Among the lines of the data, copy those that hold "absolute".

Segment Start: Data extract

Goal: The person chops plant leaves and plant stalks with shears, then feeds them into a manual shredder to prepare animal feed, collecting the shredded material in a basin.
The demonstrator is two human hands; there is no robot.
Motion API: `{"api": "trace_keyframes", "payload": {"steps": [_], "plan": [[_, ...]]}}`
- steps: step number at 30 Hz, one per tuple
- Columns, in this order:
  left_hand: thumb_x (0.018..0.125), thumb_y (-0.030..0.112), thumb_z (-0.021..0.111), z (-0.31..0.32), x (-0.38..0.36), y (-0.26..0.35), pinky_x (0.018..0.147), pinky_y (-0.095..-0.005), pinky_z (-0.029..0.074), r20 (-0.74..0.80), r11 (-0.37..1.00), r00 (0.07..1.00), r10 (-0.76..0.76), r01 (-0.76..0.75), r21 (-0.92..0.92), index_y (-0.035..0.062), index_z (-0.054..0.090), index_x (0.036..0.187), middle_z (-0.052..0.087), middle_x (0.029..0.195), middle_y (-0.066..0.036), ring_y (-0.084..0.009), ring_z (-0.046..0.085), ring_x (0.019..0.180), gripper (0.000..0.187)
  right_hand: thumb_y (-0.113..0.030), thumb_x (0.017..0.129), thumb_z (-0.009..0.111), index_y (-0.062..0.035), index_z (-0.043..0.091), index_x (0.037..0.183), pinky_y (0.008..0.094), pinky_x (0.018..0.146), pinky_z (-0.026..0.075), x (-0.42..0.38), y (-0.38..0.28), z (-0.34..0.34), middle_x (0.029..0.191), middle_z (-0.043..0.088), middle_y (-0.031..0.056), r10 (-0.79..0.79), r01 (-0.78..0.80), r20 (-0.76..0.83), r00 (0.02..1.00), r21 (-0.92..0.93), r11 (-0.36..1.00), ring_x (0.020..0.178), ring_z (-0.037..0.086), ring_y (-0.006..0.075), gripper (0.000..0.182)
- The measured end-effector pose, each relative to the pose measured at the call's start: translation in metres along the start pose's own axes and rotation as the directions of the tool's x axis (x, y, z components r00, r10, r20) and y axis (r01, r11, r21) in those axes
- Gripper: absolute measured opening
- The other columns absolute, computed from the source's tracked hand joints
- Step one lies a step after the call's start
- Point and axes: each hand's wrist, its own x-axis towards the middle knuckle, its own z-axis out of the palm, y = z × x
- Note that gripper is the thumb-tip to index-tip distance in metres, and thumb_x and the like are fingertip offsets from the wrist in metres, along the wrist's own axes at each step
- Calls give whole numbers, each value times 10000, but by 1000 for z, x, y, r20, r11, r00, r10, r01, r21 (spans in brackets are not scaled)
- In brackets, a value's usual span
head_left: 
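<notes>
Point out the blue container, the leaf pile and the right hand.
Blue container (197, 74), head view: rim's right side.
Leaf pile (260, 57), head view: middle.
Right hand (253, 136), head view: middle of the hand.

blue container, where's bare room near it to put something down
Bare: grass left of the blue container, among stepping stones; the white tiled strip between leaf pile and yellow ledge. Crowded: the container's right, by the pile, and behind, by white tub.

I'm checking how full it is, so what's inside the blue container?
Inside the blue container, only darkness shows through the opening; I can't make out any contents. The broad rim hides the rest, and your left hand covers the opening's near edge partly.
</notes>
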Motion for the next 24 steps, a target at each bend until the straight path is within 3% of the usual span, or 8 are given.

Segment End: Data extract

Solution for this task —
- Gripper: absolute measured opening
- The other columns absolute, computed from the source's tracked hand joints

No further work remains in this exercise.